== YOUR GOAL ==
The listing that follows is to be repeated exactly.

== DATA SECTION ==
Segment Open
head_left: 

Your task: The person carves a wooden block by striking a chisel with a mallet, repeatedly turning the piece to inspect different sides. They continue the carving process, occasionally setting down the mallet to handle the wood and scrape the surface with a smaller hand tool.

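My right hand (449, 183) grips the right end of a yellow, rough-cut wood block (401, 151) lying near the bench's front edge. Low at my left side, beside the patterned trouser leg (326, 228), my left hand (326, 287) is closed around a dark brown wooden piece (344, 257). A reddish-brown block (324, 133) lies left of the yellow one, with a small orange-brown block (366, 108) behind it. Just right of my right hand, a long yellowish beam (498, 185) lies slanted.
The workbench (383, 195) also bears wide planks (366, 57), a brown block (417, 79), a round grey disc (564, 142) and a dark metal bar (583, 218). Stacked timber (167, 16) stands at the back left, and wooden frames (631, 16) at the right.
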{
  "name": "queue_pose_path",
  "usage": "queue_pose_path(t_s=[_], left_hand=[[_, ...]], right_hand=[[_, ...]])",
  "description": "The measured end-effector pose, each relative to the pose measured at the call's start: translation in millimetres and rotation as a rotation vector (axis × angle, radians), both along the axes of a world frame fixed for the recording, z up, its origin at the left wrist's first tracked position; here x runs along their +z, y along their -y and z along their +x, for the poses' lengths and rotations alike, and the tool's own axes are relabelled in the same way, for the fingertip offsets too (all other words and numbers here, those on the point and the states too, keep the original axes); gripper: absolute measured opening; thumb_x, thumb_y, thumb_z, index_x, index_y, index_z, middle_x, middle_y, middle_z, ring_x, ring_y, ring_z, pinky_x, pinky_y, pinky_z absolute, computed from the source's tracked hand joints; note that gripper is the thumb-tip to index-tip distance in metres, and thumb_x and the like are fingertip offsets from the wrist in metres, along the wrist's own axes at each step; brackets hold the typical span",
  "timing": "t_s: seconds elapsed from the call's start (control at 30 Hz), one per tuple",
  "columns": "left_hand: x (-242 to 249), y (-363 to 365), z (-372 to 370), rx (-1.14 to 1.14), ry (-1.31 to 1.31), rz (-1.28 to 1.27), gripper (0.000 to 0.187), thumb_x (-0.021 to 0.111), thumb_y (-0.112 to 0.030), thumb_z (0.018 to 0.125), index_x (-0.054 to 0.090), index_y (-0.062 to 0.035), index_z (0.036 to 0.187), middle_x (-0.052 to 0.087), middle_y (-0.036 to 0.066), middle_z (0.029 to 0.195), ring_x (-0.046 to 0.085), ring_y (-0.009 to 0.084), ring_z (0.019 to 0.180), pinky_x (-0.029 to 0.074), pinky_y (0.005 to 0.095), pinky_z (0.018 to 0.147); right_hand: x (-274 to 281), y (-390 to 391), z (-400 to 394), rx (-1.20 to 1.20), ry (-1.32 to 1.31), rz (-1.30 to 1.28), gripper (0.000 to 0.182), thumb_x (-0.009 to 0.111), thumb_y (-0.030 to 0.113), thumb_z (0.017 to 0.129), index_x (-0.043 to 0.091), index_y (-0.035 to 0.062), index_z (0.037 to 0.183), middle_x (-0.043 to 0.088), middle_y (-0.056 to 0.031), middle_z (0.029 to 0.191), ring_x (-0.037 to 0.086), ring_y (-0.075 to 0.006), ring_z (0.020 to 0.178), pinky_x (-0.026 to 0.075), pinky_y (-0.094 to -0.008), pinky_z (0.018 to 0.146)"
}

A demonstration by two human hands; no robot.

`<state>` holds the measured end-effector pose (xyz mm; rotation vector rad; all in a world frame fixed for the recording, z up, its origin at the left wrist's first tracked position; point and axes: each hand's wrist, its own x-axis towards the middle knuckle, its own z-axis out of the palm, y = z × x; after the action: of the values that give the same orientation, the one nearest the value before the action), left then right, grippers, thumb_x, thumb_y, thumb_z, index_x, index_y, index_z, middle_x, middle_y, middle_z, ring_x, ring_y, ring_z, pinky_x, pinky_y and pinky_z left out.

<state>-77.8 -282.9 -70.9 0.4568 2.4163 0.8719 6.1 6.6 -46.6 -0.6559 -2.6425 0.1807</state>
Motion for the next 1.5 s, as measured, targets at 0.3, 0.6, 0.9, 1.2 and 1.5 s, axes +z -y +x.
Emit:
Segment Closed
== WRITTEN ANSWER ==
head_left: 

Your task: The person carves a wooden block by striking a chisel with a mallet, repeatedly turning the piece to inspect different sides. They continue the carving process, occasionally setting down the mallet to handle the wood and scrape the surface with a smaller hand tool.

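My right hand (449, 183) grips the right end of a yellow, rough-cut wood block (401, 151) lying near the bench's front edge. Low at my left side, beside the patterned trouser leg (326, 228), my left hand (326, 287) is closed around a dark brown wooden piece (344, 257). A reddish-brown block (324, 133) lies left of the yellow one, with a small orange-brown block (366, 108) behind it. Just right of my right hand, a long yellowish beam (498, 185) lies slanted.
The workbench (383, 195) also bears wide planks (366, 57), a brown block (417, 79), a round grey disc (564, 142) and a dark metal bar (583, 218). Stacked timber (167, 16) stands at the back left, and wooden frames (631, 16) at the right.
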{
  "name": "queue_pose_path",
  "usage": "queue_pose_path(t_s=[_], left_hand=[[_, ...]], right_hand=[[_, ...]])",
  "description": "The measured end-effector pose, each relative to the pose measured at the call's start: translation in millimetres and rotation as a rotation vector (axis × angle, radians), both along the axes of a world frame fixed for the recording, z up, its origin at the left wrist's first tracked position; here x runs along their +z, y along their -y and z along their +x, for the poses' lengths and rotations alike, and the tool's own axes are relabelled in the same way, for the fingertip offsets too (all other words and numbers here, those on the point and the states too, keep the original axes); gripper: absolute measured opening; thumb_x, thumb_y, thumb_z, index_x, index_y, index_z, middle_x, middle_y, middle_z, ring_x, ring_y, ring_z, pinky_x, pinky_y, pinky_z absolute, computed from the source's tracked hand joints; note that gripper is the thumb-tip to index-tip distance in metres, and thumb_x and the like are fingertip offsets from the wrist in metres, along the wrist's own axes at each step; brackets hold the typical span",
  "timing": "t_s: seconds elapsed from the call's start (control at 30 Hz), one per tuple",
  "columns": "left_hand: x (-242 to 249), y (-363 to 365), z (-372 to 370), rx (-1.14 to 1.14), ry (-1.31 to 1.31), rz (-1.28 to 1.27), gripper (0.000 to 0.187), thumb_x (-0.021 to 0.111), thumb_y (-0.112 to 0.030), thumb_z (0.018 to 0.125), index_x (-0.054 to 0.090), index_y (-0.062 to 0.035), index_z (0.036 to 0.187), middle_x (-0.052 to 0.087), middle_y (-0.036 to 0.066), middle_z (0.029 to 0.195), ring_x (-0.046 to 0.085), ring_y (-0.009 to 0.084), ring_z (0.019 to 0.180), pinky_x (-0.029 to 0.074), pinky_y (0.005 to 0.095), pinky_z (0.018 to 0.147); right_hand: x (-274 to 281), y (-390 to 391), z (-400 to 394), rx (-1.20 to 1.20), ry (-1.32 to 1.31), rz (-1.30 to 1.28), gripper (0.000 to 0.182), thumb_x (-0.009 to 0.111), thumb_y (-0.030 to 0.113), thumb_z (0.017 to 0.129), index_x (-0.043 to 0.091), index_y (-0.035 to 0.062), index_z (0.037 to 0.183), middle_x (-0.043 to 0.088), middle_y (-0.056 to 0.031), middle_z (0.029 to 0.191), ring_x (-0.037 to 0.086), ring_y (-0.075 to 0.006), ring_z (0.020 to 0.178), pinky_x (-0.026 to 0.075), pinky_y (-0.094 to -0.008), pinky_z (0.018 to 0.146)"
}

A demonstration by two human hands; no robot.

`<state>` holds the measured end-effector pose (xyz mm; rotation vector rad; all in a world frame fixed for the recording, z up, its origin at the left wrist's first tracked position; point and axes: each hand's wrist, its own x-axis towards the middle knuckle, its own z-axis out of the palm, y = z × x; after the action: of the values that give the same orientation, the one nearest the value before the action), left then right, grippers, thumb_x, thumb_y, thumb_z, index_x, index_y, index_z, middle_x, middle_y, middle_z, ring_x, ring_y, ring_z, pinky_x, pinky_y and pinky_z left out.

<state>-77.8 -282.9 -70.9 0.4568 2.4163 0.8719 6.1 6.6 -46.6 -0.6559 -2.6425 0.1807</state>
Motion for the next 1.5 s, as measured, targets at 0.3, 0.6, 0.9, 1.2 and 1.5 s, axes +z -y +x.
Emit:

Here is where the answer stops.